I am proud of my accomplishments but by your words you would have a judge shut me down. And others would cause me material harm. And yet others would have my head on a stake…

Sparky
January 8, 2018 2:59 pm

“California already has, for instance, by creating quotas for renewables. So even if you can’t afford this stuff yourself, you should pressure state and local officials to ramp up their solar energy use. ”

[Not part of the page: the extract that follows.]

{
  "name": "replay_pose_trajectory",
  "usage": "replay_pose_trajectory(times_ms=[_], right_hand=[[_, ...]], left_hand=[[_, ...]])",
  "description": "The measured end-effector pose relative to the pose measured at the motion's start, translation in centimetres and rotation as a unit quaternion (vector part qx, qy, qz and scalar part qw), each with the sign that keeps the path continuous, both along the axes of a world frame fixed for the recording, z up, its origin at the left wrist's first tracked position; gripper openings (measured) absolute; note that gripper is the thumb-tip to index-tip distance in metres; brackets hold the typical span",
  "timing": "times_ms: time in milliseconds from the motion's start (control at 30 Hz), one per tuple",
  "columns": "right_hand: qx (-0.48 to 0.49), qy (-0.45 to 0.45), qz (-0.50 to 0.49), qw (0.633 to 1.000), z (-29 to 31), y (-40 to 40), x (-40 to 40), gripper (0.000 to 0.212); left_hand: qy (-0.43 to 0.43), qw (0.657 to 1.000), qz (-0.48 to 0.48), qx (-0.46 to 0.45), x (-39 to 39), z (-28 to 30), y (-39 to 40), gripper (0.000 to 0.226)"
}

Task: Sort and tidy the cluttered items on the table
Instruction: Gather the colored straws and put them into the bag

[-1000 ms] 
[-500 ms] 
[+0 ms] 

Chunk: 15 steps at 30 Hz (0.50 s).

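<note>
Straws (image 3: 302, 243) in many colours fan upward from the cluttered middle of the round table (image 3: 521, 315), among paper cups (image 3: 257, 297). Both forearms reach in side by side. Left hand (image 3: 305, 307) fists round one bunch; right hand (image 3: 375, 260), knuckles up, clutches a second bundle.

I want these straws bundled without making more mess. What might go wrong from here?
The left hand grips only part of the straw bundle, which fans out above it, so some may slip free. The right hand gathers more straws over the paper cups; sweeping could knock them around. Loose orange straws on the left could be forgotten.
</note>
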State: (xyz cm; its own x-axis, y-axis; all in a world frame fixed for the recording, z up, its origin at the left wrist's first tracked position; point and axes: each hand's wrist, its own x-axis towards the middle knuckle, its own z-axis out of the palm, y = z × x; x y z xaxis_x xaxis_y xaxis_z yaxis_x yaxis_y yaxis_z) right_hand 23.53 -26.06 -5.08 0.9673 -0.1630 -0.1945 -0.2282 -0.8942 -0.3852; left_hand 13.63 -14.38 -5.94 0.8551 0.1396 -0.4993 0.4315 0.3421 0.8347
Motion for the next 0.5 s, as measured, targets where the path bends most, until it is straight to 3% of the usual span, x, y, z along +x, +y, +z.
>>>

But California has a weird definition that ‘excludes’ large hydroelectricity that anyone in their right mind would say is ‘renewable’ albeit it variable. California also drives major COST SHIFTING from poor to rich by driving ‘net metering’ for solar causing the retail cost of electricity near those in Germany — 30 – 39c/kWh last time i looked (Sept). Soon we’ll be talking about the “power poor” class where people will not be able to heat or cool their homes in vast portions of California. Crazy place.

Payback for Solar in PGE land is 6yrs if you HAVE CAPITAL ($20,000 – $30,000 to shell out). Net-metering sends you the poor’s calif-tax dollars every year for at least 25years. The biggest retail users (the 1%) benefit the most from this green-scam. I did it. Smiling all the way to “Sun-Bank”.

Sparky
Reply to  Sparky
January 8, 2018 3:02 pm

correction,.. not really the ‘poor’s tax dollars’,.. more like sending my their electricity bill payments which is a ‘covert (indirect) policy tax’ nonetheless.

Retired Kit P
Reply to  Sparky
January 8, 2018 5:45 pm

Do you have some reason to think the system will still be working for 6 years?
I figured out a way to make money with PV after reading the incentives provided by my state at the time.
Buy a broken system on ebay. After it is all installed and permit sighed off, back feed grid power to the PV system taking advatage of $2k/yr incentive.
If you can do the time, do not do the crime.